Continuing a grand tradition of romantic comedies, Ali’s Wedding is heart-warming fun.
⭐ ⭐ ⭐ ⭐
There’s something distinctly comforting about Ali’s Wedding. Maybe it’s the adorable way its leads hold pinky fingers and share tentative kisses. Perhaps it’s the fact that it presents its themes of oppression and family with tenderness and understanding. Or it could just be that it recalls some of my favourite comedies like Bend it Like Beckham and Muriel’s Wedding. Regardless, I found it impossible not to fall in love.
Ali’s Wedding follows the titular Ali (Osamah Sami), the son of a local Muslim cleric, as he first fails his medical entrance exam and then proceeds to cover that up with hilariously disastrous consequences. As that lie spirals out of control, Ali also manages to fall in love with Dianne (Helana Sawires), get engaged to Yomna (Maha Wilson), and play the lead in his mosque’s annual musical. To its credit, the film manages to juggle all of those scenarios excellently, presenting them with a warmth and charm that invites the audience into its world.

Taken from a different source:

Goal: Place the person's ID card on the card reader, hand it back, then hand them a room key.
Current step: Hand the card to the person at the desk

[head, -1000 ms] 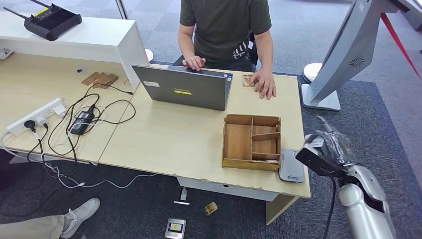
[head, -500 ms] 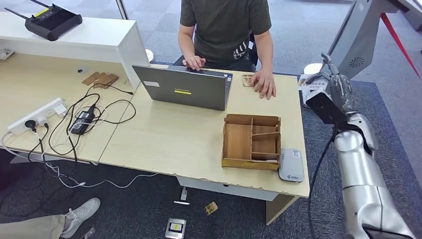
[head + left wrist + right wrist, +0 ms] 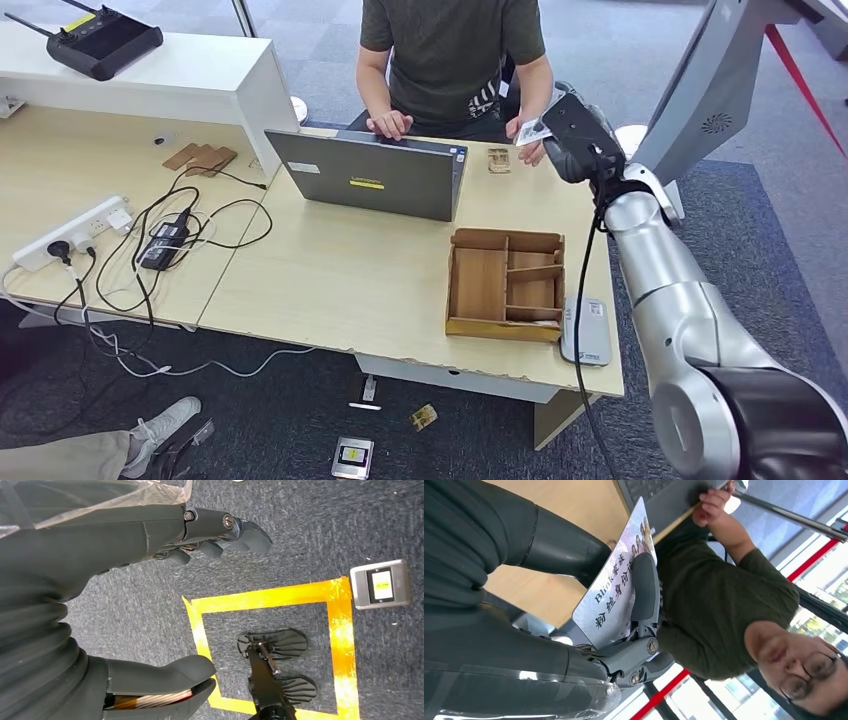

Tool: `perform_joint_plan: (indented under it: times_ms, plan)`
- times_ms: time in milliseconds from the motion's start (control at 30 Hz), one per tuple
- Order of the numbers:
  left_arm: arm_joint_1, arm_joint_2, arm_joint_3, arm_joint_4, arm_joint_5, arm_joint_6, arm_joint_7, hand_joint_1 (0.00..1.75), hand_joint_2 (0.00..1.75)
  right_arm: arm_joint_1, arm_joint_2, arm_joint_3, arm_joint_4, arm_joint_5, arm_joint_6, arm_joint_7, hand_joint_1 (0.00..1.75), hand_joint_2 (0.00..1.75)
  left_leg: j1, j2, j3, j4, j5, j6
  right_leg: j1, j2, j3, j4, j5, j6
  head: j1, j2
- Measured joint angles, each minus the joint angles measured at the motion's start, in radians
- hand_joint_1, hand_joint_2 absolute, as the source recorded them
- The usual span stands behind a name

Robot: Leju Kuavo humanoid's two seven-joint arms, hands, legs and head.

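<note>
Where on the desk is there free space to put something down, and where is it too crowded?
Free: the bare desk between the laptop, the cables and the wooden tray. Crowded: the left side around the power strip, and the right edge, where the card reader lies beside the tray.

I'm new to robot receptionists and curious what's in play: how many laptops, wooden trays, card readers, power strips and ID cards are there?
Laptop: 1
Wooden tray: 1
Card reader: 1
Power strip: 1
ID card: 1, held in the robot's right hand
Total: 5
</note>
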Motion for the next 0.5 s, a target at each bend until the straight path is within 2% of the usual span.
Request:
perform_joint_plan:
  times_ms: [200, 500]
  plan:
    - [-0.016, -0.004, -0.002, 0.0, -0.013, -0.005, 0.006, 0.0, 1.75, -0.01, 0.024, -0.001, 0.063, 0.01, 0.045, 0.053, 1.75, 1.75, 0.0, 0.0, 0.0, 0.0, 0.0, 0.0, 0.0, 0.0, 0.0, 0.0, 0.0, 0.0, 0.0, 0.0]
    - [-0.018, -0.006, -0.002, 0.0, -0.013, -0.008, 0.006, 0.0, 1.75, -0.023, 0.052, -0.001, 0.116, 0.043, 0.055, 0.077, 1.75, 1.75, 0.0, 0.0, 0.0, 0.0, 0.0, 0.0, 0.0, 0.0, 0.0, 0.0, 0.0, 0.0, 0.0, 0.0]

And it’s quite remarkable how well the film does that. From its first frames, Ali’s Wedding is firing on all cylinders to endear itself to you. Even potentially horrific moments are depicted with such finesse that they feel necessary and appropriate. Like its characters, Ali’s Wedding takes those events and allows them to inform a kind and loving worldview. There is pain at the centre of this story, but the film always remembers to let a ray of light shine through as well.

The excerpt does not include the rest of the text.